# Work request
If pictures appear among the lines below, leave them out while you return exactly the lines from the one with "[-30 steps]" through the one with "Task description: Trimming".

*** Material supplied

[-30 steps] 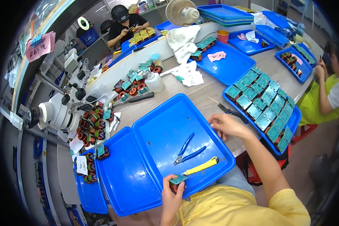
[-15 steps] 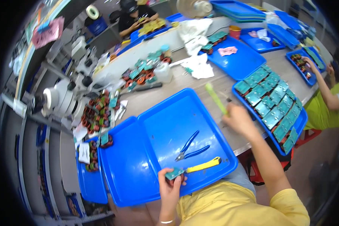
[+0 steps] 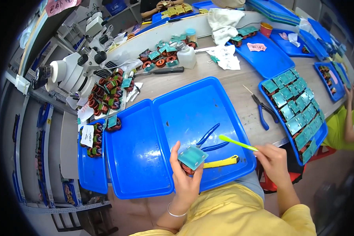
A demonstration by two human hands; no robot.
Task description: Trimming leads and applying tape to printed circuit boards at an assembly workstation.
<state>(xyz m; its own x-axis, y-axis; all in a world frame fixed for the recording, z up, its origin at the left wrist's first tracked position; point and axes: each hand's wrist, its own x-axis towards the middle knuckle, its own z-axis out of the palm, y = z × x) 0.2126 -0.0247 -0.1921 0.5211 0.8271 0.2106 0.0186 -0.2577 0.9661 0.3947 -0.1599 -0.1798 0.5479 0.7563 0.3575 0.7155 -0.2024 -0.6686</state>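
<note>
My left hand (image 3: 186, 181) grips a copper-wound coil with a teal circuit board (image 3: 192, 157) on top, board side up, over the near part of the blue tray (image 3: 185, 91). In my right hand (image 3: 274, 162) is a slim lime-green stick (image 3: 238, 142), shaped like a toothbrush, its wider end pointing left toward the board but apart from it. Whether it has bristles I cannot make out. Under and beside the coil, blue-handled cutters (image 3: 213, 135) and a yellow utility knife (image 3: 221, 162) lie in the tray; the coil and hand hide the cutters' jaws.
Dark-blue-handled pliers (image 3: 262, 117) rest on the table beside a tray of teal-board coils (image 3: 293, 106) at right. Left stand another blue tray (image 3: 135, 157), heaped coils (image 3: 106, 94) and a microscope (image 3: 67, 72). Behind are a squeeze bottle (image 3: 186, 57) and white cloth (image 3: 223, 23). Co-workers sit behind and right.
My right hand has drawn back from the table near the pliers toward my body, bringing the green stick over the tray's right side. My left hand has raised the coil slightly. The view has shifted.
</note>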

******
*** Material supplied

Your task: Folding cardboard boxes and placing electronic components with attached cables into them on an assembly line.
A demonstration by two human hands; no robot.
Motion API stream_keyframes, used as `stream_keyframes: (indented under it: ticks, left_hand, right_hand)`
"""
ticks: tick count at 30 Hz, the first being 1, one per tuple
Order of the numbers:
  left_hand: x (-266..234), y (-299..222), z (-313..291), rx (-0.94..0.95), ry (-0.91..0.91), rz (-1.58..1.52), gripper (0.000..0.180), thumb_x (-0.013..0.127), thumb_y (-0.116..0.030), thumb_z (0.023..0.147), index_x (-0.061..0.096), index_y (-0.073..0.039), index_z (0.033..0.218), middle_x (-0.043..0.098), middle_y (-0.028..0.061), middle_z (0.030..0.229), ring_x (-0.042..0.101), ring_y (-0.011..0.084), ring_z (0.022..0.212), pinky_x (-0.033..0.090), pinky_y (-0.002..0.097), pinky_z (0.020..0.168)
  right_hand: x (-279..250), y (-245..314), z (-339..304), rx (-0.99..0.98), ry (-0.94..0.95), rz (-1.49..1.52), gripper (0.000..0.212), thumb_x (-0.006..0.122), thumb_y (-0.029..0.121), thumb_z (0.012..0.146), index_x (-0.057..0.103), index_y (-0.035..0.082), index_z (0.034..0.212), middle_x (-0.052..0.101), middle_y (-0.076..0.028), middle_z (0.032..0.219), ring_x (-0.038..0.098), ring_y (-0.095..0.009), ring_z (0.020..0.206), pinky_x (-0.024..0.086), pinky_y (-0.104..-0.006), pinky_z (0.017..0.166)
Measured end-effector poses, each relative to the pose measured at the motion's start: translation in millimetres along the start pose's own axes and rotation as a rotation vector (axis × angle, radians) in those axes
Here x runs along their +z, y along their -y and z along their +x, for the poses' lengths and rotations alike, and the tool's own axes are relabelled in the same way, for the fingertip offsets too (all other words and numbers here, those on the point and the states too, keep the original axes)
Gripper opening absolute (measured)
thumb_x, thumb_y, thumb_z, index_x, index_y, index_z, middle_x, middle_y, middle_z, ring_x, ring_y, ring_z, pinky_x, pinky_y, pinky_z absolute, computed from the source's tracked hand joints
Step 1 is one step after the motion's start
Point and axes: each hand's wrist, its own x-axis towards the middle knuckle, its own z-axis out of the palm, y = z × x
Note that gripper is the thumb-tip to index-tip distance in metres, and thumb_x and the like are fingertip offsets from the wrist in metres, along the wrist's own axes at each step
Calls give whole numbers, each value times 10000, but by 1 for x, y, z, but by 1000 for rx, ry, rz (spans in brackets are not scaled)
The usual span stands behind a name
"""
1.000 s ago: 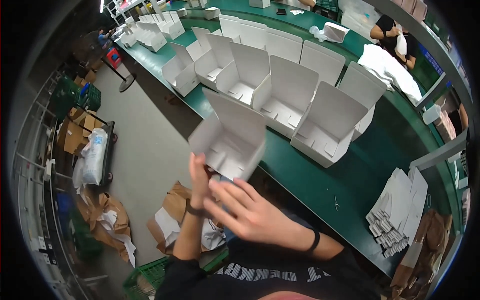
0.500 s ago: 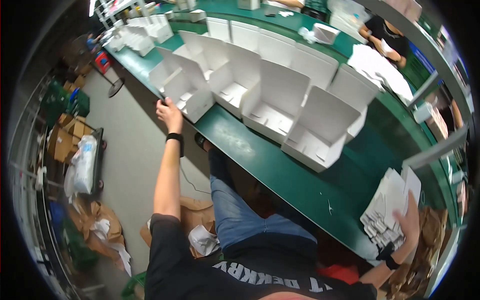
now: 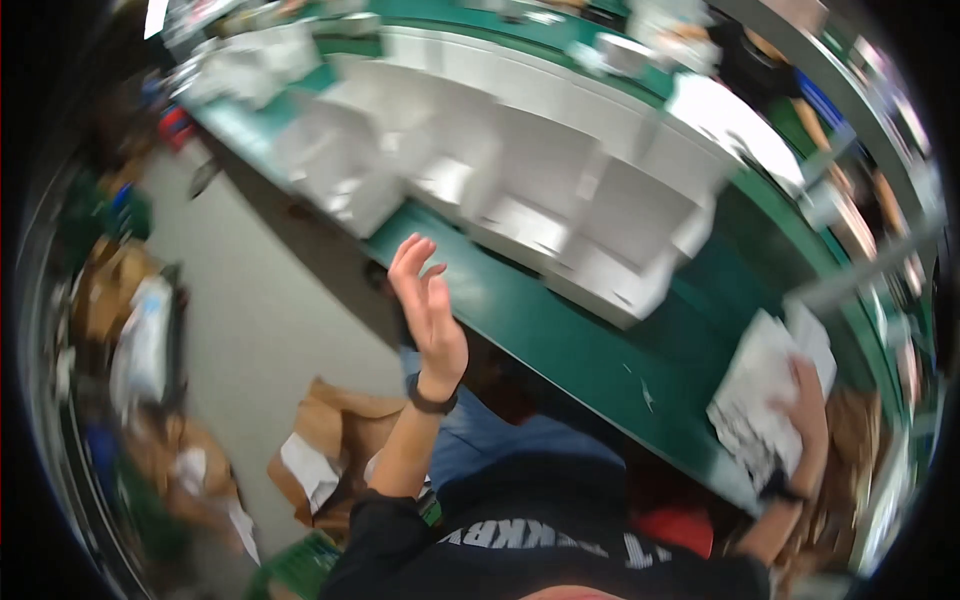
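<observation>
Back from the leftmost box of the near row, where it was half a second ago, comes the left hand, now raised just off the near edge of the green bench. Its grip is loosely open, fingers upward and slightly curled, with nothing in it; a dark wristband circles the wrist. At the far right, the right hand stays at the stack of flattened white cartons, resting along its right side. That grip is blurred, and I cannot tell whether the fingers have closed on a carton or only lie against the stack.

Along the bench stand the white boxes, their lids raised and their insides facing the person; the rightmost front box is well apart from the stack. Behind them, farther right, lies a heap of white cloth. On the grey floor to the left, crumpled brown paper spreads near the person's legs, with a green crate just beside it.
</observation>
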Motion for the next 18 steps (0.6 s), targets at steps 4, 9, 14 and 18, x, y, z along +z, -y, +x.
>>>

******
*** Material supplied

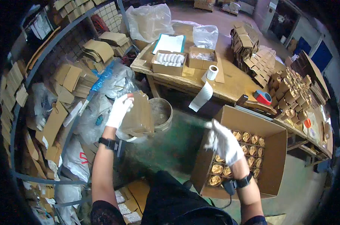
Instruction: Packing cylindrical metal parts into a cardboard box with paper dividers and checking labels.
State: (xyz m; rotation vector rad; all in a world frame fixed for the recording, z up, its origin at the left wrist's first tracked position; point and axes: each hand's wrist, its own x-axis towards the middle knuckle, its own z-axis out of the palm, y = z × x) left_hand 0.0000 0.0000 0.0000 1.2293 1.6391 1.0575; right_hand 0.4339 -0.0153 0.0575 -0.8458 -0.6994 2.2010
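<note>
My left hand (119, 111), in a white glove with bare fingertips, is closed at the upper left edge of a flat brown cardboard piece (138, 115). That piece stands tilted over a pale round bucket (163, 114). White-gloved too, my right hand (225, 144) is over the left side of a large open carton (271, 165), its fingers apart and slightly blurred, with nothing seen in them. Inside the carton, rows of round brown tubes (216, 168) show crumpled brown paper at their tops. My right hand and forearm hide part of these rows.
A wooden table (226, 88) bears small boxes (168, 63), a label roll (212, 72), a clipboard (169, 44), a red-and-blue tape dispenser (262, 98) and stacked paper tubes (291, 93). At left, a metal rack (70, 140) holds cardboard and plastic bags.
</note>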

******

# Response
[-30 steps] 
[-15 steps] 
[+0 steps] 
A demonstration by two human hands; no robot.
Task description: Trimming leads and applying tape to printed circuit boards at an assembly workstation.

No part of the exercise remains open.